YOUR INSTRUCTIONS ::
Your answer must be the full listing, reproduced exactly, minus any pictures.

== DATA SUPPLIED ==

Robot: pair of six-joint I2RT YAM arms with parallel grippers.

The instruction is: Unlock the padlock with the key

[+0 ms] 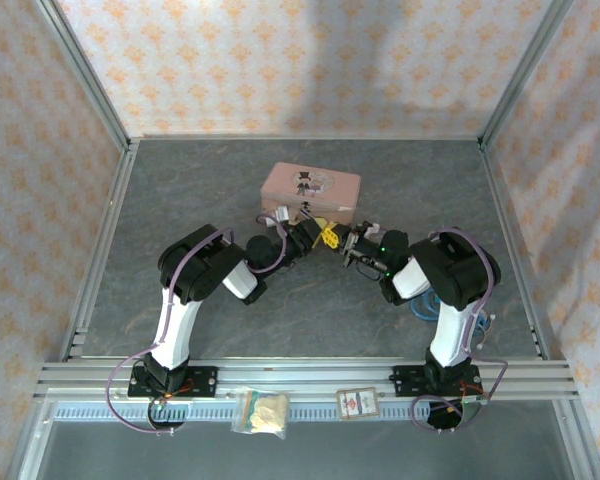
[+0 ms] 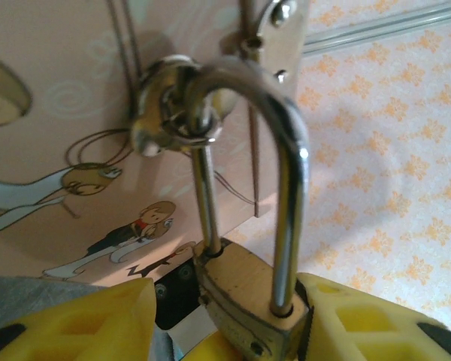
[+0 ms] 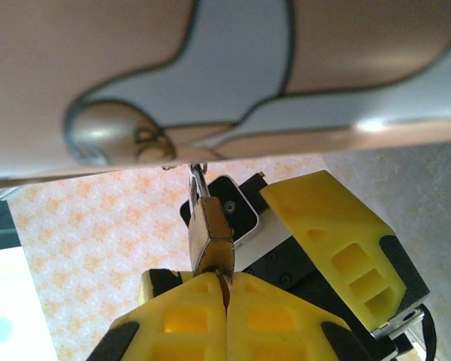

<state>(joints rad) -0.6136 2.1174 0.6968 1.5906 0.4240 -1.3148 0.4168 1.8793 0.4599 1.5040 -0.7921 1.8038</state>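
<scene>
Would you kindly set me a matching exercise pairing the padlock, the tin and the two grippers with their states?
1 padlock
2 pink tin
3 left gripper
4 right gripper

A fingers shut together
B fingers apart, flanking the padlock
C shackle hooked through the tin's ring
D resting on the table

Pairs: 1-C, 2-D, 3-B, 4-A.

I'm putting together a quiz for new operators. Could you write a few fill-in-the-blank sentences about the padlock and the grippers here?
1. The padlock hangs by its shackle from a metal ring on the pink ____.
2. The padlock's body sits between the left gripper's two ____ fingers.
3. Just under the padlock, the right gripper has its jaws ____.

Missing words: tin; yellow; shut.
</scene>
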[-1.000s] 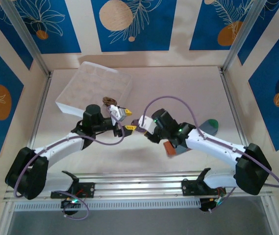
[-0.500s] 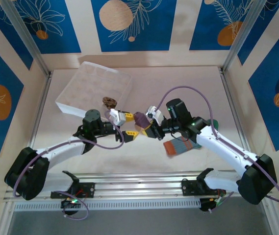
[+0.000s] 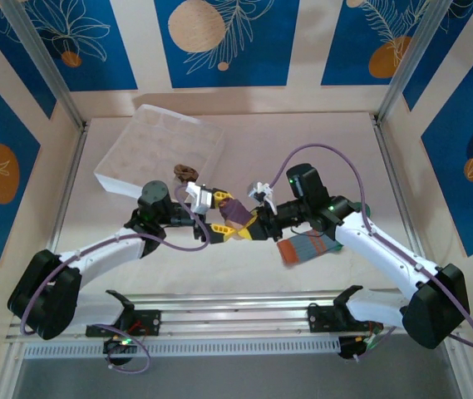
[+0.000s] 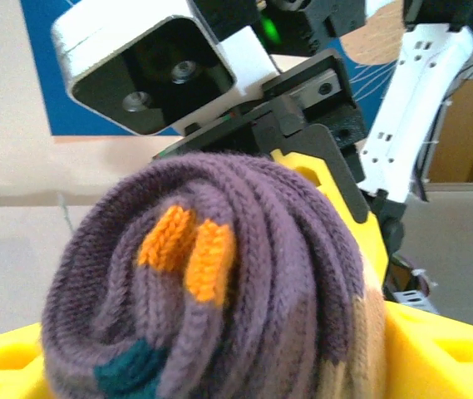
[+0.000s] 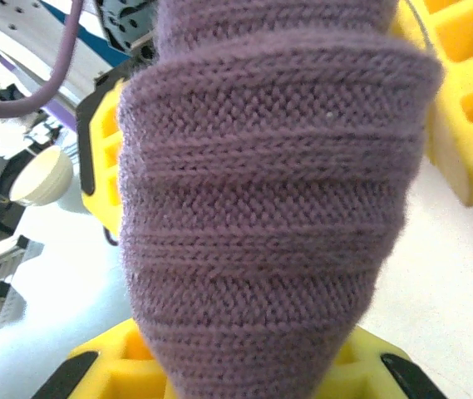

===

RESPONSE BOX ::
Robot: pair of six-joint I2RT YAM arms with parallel grippers.

The instruction is: Unlock the padlock with the key

[+0 ms] 
[+0 ms] 
[+0 ms] 

<state>(joints rad) -0.6136 2.1174 0.6968 1.5906 0.4240 -1.3148 0.4168 1.8793 0.4599 1.5040 -0.7921 1.8038</state>
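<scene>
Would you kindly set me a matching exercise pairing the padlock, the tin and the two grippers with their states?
1 padlock
2 pink tin
3 left gripper
4 right gripper

A fingers shut together
B fingers apart, flanking the padlock
C shackle hooked through the tin's ring
D resting on the table

Pairs: 1-C, 2-D, 3-B, 4-A.

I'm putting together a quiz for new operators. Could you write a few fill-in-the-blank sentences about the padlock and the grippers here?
1. The padlock hangs by its shackle from a metal ring on the pink ____.
2. The padlock's body sits between the left gripper's two ____ fingers.
3. Just under the padlock, the right gripper has its jaws ____.

Missing words: tin; yellow; shut.
</scene>
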[-1.000s] 
[-0.500s] 
[+0.000s] 
[+0.000s] 
[+0.000s] 

This concludes the answer.